> [Your objective]:
Count every line in the data below where the word "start" appears, then state only that count.

(Stored items)

* * *

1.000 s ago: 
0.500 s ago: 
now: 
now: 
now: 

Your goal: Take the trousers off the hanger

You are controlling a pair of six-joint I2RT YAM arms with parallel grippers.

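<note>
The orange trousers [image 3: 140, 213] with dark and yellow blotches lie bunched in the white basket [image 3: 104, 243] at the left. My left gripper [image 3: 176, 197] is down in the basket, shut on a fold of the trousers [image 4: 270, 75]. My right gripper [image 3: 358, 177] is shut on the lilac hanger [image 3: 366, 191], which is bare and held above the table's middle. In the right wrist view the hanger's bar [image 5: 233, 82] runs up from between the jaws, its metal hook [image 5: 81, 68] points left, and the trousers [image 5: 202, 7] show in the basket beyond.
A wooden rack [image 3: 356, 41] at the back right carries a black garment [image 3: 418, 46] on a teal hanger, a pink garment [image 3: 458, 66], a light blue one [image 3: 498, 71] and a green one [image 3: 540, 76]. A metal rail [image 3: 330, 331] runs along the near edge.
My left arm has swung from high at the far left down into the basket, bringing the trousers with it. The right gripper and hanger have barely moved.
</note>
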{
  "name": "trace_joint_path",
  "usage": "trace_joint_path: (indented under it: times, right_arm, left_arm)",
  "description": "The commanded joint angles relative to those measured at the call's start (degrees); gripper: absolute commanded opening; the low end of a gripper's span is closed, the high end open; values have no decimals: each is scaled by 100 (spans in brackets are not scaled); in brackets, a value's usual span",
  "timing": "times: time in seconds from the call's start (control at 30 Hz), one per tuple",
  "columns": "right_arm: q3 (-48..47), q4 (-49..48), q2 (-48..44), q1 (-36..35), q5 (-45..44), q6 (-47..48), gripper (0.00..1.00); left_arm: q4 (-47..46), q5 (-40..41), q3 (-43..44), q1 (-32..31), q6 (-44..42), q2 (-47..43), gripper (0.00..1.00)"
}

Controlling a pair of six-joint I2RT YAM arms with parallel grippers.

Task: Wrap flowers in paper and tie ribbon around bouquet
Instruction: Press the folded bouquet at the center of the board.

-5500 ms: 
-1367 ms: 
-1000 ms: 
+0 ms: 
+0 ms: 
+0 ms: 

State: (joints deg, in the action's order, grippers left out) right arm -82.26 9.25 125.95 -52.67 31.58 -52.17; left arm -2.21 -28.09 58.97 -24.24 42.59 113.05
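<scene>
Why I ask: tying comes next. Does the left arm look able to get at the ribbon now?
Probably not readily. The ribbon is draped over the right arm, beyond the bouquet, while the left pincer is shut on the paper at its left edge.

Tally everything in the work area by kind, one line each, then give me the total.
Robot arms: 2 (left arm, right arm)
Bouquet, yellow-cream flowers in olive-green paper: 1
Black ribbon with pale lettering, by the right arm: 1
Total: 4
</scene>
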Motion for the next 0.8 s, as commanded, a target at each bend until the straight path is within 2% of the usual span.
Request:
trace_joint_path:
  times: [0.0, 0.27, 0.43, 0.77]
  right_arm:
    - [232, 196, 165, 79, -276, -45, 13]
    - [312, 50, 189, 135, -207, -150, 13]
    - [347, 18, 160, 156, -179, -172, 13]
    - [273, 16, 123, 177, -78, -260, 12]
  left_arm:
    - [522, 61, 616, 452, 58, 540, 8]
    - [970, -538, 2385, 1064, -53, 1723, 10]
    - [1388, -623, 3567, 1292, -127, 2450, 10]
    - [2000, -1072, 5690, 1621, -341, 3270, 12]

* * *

> [Written reply]:
2